| jump to content | main menu | tips on using this site | site map |
|
|
|
||||||||||||||||
|
Introduction to Assessment
|
|
On educational tests, much of the time we are not directly concerned with whether a student knows the answer to any one particular question. But what we want to know is if the pattern of answers on a test has information to tell us, or the student, how to make some decision in the future. We thus want any “test” of a student’s knowledge to be grounded in the best thinking and the most sophisticated strategies.
The first attributes to be “measured” were probably distance and weight—the distance from one location to another (so many days trek) and the weight of an amount of grain or metal (possibly for trading purposes). As soon as we recognize that two amounts of grain are different, the scientific and entrepreneurial among us are interested in differences in weight, dryness, sweetness, and volume for example. We can readily figure out a system for comparing two weights, but “dryness” and “sweetness” pose other problems. And without getting into the philosophy of it, these two concepts differ from volume and weight in that, in the human senses at least, they are more complexly interwoven with individual, subjective and possibly aesthetic perceptions.
Thus, within each community, traders would have to agree on what a “heavy”
amount of wheat is and what a lighter one would feel like.
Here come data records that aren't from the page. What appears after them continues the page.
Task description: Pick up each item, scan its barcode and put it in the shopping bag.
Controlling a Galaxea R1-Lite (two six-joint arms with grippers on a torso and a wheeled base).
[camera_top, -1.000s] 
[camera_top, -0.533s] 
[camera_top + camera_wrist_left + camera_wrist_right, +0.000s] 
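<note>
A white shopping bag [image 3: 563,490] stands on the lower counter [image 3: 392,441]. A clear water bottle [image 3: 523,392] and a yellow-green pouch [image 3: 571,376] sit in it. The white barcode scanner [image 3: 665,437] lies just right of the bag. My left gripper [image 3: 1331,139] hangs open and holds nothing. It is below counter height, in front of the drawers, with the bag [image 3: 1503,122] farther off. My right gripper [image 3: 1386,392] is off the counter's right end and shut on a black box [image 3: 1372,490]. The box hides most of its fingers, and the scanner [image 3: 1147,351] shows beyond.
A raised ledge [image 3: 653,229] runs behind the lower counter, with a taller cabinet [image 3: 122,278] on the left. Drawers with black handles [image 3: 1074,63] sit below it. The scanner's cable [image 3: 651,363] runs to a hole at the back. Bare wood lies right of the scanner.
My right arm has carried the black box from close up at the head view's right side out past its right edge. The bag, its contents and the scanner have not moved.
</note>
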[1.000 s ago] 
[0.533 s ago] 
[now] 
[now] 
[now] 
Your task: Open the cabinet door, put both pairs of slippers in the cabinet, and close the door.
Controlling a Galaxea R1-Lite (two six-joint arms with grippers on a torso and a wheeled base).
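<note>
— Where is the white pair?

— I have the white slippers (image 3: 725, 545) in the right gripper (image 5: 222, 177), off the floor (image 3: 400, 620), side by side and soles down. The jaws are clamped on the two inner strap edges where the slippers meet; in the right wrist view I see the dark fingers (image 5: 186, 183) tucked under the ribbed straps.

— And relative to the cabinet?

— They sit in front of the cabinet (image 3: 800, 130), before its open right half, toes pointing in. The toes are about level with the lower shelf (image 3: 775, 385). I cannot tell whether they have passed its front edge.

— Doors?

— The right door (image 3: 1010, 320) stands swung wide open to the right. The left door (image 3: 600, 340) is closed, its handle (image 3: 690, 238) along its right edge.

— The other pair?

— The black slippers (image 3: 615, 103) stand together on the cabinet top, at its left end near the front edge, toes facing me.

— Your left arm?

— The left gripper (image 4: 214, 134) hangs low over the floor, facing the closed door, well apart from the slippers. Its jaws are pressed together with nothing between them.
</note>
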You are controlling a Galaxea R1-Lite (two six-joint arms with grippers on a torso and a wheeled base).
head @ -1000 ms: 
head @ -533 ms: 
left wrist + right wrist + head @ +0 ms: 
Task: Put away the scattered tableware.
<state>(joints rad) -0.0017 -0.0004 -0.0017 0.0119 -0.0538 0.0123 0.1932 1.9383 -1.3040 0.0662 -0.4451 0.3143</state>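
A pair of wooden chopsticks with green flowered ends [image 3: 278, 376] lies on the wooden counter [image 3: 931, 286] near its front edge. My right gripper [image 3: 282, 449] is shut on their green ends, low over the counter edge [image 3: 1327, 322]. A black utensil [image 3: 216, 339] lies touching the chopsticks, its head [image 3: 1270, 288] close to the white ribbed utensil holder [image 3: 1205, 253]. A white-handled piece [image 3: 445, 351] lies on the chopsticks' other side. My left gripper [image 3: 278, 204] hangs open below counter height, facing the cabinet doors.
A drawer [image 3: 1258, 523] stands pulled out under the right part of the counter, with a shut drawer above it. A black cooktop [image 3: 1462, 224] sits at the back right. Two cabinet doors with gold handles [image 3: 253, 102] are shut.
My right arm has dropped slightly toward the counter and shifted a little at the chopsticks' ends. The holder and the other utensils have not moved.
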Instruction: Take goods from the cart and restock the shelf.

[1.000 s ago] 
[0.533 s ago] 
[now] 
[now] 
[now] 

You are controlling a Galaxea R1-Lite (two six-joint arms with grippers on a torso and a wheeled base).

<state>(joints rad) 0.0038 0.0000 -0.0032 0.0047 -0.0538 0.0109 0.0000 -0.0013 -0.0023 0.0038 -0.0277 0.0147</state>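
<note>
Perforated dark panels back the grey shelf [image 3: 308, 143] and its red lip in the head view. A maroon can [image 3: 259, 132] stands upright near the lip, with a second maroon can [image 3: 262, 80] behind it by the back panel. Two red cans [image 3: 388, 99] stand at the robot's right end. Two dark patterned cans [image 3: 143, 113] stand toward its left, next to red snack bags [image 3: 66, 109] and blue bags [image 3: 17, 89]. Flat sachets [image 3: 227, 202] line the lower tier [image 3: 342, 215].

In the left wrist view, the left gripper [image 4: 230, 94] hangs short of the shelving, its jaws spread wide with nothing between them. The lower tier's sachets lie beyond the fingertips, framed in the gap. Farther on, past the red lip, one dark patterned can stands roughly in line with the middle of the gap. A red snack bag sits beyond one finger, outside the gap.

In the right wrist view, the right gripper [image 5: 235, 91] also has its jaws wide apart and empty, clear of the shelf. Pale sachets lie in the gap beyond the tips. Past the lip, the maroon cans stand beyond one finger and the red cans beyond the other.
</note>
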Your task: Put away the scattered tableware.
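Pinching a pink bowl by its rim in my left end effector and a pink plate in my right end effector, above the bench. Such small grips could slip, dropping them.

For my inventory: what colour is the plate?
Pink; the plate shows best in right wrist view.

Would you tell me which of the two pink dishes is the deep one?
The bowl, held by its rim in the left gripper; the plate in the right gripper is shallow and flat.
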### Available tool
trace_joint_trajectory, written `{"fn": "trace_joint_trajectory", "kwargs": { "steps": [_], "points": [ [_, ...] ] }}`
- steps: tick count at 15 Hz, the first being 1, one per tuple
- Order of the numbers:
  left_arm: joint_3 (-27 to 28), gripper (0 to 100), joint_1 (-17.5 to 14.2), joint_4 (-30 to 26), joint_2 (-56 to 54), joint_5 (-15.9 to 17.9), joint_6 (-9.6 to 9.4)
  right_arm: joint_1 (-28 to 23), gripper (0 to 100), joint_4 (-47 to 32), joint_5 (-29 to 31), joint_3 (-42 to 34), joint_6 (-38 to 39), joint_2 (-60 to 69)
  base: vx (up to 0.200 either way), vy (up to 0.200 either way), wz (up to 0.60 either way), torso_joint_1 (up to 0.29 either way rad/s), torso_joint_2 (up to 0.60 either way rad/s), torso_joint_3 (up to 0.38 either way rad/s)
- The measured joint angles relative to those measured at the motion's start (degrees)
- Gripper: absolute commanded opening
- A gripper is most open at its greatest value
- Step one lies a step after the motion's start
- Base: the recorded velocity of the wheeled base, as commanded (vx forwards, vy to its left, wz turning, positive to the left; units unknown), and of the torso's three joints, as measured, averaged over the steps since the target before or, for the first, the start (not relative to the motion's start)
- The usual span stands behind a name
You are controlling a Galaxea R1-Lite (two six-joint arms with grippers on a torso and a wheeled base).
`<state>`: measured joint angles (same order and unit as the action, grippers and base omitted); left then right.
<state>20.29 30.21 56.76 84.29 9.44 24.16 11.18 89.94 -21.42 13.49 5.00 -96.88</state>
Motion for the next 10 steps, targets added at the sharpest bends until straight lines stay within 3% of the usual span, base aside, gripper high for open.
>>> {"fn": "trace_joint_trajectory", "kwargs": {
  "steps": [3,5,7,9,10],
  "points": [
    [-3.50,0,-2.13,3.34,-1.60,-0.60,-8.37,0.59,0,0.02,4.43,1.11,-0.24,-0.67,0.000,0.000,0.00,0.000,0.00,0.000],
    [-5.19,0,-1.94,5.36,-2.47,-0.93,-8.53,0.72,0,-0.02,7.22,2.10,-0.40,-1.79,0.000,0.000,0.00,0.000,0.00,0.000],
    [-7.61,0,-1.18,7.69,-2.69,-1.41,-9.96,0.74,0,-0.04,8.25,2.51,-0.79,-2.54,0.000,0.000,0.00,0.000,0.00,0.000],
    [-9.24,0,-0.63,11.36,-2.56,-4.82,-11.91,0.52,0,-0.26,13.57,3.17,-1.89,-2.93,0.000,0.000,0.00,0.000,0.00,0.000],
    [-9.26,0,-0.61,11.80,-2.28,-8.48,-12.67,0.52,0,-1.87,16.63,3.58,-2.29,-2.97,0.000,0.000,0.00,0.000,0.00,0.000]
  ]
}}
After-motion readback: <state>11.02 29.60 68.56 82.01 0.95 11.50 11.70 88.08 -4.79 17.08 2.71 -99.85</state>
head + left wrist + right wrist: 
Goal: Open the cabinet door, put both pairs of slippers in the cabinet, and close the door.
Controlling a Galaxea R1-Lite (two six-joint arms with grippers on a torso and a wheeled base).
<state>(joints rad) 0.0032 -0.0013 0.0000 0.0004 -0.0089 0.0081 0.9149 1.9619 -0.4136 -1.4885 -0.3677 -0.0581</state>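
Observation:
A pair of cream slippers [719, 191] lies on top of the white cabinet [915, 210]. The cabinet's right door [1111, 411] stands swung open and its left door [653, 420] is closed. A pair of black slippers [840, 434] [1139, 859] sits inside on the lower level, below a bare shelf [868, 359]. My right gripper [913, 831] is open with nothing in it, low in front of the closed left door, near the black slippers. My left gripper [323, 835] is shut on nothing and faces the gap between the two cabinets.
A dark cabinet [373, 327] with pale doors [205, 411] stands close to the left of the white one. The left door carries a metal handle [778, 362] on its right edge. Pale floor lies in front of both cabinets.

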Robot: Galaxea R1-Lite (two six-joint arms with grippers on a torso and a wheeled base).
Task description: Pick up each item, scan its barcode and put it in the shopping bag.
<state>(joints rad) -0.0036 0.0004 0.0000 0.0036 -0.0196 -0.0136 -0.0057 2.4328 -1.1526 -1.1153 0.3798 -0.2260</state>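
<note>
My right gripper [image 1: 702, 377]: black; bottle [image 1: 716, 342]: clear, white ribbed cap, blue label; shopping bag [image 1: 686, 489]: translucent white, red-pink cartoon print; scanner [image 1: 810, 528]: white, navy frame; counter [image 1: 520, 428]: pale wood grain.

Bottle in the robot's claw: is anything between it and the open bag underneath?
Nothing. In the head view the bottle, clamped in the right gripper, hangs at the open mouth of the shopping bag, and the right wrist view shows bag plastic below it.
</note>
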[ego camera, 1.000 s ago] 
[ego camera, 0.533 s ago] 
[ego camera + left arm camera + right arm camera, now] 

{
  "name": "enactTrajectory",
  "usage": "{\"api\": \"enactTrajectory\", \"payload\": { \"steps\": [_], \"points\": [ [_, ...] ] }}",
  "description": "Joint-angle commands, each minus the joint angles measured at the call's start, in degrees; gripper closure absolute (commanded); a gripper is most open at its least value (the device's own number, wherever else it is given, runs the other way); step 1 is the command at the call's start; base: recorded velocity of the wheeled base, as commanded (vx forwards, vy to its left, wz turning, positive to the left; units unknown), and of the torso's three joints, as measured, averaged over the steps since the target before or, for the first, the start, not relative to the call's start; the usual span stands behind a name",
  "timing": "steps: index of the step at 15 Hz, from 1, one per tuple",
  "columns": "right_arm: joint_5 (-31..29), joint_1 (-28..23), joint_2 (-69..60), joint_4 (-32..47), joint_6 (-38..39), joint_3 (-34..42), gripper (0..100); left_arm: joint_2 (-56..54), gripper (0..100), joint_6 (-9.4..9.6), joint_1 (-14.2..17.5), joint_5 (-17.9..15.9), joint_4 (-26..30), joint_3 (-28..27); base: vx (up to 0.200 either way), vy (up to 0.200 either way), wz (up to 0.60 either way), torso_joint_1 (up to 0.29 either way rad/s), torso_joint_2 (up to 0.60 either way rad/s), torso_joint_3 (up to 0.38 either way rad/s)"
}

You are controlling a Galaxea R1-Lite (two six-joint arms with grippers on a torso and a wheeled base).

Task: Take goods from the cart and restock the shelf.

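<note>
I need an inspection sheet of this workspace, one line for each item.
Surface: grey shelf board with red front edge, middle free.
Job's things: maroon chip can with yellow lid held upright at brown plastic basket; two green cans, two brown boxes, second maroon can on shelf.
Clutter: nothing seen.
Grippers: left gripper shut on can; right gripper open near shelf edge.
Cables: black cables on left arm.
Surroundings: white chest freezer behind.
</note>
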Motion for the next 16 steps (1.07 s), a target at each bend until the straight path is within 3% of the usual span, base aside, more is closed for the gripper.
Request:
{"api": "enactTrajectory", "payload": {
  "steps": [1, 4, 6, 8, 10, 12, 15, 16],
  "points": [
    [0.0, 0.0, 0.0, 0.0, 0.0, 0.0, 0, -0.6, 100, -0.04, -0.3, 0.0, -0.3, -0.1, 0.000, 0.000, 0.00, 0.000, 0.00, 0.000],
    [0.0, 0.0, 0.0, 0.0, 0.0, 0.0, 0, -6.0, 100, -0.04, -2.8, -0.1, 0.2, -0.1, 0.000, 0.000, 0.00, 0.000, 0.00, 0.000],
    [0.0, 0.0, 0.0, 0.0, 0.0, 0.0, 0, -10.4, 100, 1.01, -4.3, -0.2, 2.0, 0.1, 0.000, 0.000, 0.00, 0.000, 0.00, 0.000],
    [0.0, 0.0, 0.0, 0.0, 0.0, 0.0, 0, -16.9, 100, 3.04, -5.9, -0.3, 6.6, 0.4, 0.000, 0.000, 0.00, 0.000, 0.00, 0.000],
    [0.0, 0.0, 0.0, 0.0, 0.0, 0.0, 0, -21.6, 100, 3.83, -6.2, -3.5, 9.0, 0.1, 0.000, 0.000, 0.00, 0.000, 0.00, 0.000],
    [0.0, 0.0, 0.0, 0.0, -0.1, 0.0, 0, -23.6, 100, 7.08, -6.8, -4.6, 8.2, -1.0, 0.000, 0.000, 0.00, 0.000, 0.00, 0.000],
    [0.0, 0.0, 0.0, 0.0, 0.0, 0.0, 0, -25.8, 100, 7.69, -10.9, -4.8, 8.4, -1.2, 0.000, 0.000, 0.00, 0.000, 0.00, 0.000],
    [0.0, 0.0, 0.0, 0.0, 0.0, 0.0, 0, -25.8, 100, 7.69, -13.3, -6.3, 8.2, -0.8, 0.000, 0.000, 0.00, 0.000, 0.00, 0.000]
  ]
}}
That is, they
would have to standardize the measuring process, making it the same so
that two independent people could, and would, be able to agree on the
weight of a given amount.
Their system would be useless outside their
culture, of course, unless they could agree with the outside group on
a mutual standard.
The goal in educational testing in the United States is, and has been for close to one hundred years, the standardized test, that is, one given under fixed conditions of time and situation. Standardized tests are designed to be given to appropriate examinees in different contexts so that the results can be compared across groups, situations, or times.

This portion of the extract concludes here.